68P.T. Barnum, among many others, is credited with saying: “I don’t care what they say about me, just make sure they spell my name right!”

Barnum knew it wasn’t important what people said about him as long as they were talking about him. Only the noise level about Barnum mattered.

When I saw this chart from The DataFace measuring the newspaper media coverage of the two presidential candidates, it was eye opening.  68a It mattered little that most of that coverage was negative. What mattered was they spelled “Trump” correctly.

Fake News

Once upon a time, news came from journalists who worked for newspapers, radio and television stations.

Then along came the iPhone and social media.

Now the same device that could receive text, voice, pictures and video could produce it too.

Social media platforms provided mass distribution without a filter (aka an editor).

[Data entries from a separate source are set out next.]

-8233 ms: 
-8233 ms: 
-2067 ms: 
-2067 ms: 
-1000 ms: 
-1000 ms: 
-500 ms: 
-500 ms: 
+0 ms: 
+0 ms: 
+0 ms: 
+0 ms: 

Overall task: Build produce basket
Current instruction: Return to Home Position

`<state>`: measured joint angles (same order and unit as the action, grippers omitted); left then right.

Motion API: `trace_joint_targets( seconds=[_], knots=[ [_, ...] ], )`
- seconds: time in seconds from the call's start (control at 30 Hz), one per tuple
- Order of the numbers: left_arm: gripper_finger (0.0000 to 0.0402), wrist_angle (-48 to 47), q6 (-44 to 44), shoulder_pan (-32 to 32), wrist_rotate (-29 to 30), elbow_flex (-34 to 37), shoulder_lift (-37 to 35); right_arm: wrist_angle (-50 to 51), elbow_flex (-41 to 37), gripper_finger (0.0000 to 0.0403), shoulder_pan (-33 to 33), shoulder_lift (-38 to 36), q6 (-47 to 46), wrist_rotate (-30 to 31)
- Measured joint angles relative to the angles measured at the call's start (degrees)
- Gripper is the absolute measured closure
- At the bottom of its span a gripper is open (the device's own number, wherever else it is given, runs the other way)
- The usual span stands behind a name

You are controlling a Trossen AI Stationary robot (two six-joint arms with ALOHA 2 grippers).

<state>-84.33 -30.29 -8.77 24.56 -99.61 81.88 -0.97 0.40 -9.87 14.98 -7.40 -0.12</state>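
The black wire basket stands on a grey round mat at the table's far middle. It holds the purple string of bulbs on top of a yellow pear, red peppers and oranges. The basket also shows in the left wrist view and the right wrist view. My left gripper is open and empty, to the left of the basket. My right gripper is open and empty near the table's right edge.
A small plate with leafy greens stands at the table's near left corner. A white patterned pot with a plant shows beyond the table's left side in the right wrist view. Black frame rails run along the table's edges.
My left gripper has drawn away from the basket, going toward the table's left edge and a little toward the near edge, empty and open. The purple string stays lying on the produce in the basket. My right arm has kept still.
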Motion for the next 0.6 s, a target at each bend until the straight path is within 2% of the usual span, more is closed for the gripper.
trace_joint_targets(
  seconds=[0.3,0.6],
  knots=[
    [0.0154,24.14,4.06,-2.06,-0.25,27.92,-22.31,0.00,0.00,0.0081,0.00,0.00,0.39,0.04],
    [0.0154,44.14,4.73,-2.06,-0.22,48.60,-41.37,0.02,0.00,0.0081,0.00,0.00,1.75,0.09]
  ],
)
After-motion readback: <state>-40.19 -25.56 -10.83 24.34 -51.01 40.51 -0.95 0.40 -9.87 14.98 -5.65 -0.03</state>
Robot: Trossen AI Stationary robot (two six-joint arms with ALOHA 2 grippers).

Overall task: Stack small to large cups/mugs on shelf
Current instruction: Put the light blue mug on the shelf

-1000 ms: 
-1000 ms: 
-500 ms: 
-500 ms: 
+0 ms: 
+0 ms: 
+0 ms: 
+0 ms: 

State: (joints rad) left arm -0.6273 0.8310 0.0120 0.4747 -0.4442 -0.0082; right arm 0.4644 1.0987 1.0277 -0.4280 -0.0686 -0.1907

This provided the perfect storm for the production of fake news. A cottage industry in some parts of the world, some American citizens soon learned that producing internet stories that would get lots of clicks could be profitable.

Radio & Fake News

Even syndicated radio host Sean Hannity got snared in the volume of fake news being generated and had to apologize for using fake news stories to attack Obama.

Ad Supported Media Fight for Survival

In an effort to make a little coin, trusted media sources began accepting advertising that would lead their readers, listeners, viewers to unaffiliated sources that would serve up this fake news. In so doing, they inadvertently now wore the stink of the fake news creators. The public quickly could not discern the researched and sourced news from the made-up variety.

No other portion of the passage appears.